WHAT NEEDS TO BE DONE: Copy out each line of the listing below in which the string "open" occurs.

AVAILABLE DATA:
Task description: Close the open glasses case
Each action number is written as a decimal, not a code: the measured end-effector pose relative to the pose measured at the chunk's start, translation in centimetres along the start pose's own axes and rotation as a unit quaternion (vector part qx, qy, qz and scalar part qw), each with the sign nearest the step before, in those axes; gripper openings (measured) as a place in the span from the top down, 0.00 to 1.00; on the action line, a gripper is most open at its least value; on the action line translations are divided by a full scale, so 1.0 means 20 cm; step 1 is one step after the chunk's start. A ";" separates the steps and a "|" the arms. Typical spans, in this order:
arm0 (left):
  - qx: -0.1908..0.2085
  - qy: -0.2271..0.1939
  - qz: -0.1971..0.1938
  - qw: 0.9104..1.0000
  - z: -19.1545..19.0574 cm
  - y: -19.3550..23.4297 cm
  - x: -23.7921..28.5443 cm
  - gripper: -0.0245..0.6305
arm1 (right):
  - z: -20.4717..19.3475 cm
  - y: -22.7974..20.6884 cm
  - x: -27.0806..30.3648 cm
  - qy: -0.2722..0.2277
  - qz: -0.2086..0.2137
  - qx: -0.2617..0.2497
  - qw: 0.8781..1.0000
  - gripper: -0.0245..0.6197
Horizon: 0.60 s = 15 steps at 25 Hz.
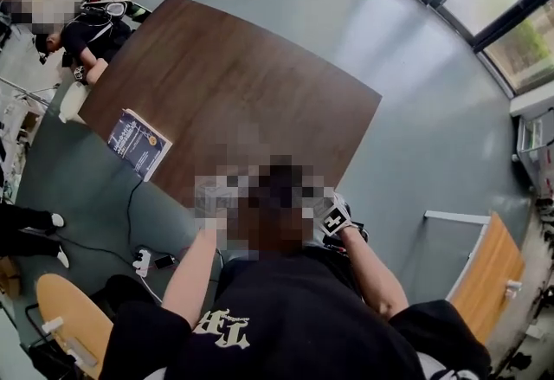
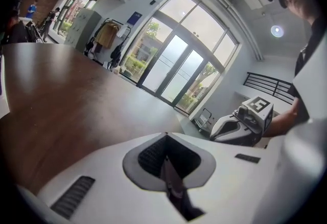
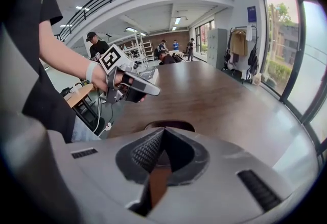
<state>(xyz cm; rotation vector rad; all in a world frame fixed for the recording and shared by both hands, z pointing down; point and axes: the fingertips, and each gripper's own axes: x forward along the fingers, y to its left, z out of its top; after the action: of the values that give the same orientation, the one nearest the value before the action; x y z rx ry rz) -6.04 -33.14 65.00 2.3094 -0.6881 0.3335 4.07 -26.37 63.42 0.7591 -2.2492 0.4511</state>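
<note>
Head view: the brown bench carries a blue book at its left edge. The right gripper shows beside the person's blurred head, which hides the bench's near edge.

Left gripper view: the left gripper has its jaws together with nothing between them, pointing over the bench.

Right gripper view: the jaws are likewise pressed together and empty. Just beyond them, at the bench's near edge, lies a dark rounded thing, possibly the glasses case.
</note>
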 end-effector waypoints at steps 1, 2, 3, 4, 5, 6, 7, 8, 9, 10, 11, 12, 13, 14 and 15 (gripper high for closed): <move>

WRITTEN ANSWER:
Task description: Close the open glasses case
Each action number is written as a decimal, not a code: the measured end-effector pose relative to the pose measured at the chunk's start, translation in centimetres along the start pose's own axes and rotation as a unit quaternion (vector part qx, qy, qz and scalar part qw), each with the sign nearest the step before, in those axes; gripper openings (measured) as a place in the span from the top down, 0.00 to 1.00; on the action line, a gripper is most open at its least value; on the action line translations are divided by a full scale, so 1.0 means 20 cm; step 1 is one step after the chunk's start. A ";" separates the steps and a "|" the arms. Typical spans, in this order:

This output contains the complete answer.